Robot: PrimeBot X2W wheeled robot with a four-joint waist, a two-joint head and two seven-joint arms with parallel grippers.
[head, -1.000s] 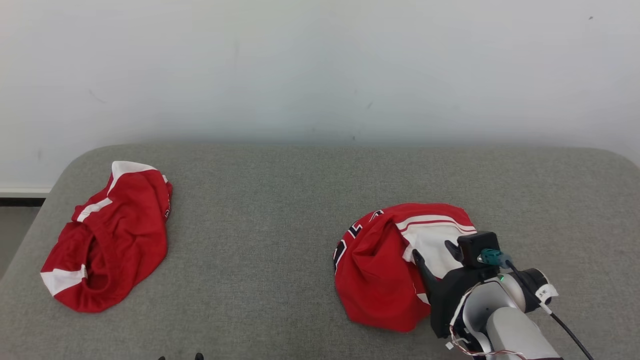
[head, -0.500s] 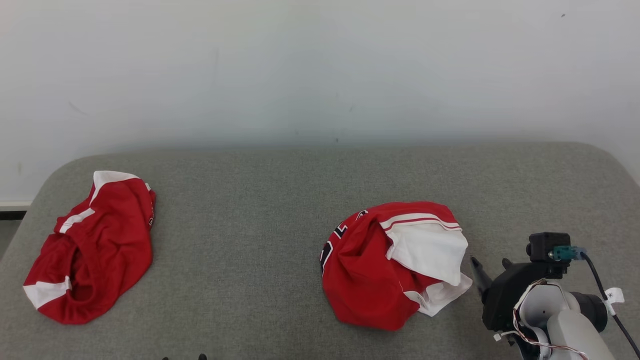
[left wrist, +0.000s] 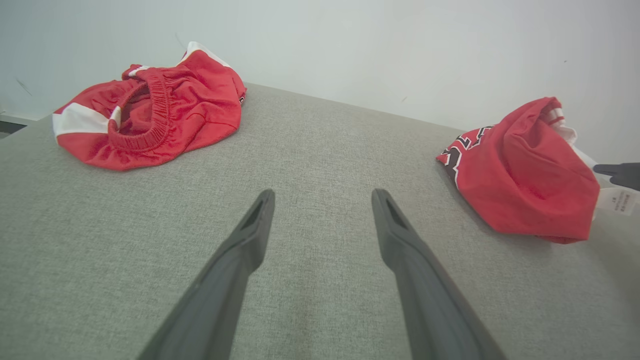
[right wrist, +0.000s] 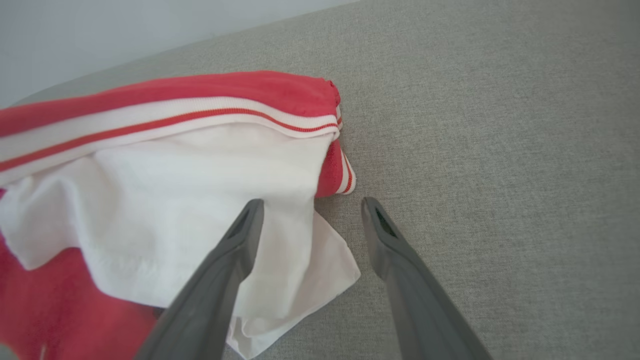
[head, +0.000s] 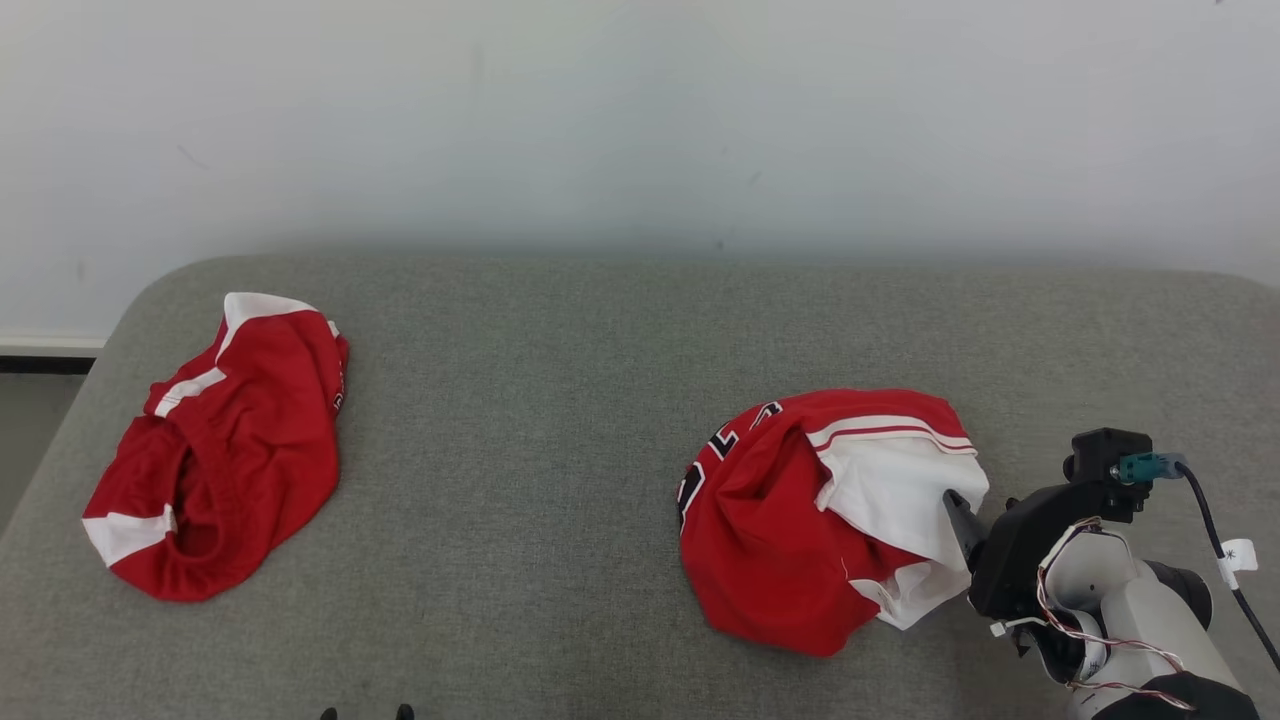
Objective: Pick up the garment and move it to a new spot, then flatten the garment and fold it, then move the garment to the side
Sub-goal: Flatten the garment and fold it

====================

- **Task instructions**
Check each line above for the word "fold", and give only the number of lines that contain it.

- **Output of the task**
2